User-friendly implementation of regularised horseshoe

stemangiola · May 22, 2019, 12:26pm

Hello @avehtari and all,

even though I have used regularised horseshoe before, I am getting a bit lost in my code I was wondering if there is a user friendly implementation, not much more complex than

beta ~ double_exponential(0, 1);

The goal is to control better

the percentage of “outliers”
the scale for outliers

Thanks

ldeschamps · May 22, 2019, 12:39pm

Hi!

I like Paul’s function in brms! You can get it when specifying a formula with horseshoe prior and displaying the code with make_stancode.

Cheers,
Lucas

stemangiola · May 22, 2019, 12:42pm

Thanks Lucas I don’t use much brms, would you mind when you have sometime to paste a minimal example?

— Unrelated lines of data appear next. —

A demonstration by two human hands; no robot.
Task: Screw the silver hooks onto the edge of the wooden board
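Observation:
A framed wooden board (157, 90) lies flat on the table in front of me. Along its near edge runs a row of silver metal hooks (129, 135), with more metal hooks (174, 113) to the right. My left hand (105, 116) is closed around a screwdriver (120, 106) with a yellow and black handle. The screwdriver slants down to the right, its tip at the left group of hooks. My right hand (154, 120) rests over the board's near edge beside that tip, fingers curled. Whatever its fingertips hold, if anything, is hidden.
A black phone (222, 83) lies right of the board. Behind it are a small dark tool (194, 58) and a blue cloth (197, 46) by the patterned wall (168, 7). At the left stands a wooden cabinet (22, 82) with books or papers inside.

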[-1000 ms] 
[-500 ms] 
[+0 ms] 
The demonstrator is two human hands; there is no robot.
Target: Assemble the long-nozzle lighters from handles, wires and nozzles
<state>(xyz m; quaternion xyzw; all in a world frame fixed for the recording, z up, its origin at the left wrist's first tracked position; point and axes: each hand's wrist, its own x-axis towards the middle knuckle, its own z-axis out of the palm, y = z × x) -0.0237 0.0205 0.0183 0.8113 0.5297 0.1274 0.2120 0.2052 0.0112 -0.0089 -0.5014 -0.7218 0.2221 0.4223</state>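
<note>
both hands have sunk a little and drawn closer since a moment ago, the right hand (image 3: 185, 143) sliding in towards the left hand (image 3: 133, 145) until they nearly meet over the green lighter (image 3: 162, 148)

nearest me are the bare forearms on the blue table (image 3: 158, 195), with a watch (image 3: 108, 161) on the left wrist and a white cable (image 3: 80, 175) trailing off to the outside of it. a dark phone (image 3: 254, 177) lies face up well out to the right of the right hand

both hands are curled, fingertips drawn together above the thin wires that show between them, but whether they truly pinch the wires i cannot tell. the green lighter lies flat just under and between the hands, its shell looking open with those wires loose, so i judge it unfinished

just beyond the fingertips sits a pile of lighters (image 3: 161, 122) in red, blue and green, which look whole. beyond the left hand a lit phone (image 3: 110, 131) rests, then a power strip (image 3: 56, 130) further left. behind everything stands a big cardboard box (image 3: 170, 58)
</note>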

ldeschamps · May 22, 2019, 12:43pm

No problem, I’ll do that when I open my computer
:)

ldeschamps · May 22, 2019, 1:41pm

If I define the following data and model:

library(brms)
library(rethinking)

## Sample the predictors
X <- cbind(1, rmvnorm2(100, Mu = rep(0,100), sigma = rep(1, 100), Rho = rlkjcorr(1, 100, 1)))
## Sample the parameters
beta <- rnorm(101)

## Compute the linear predictor
mu <- X %*% beta
## Sample the observed values
y <- rnorm(100, mu, sd = 0.5)

## Store everything in a data.frame
Dat <- data.frame(y = y)
Dat$X <- X

## Define the formula
formul <- bf(y ~ X)
## Define the priors
priors <- prior(horseshoe(df = 1, par_ratio = 0.5), class= b)

## DIsplay stan code
make_stancode(formul, data = Dat, prior = priors)

I obtain the following stan code, with the prior being scaled by the residual standard-error.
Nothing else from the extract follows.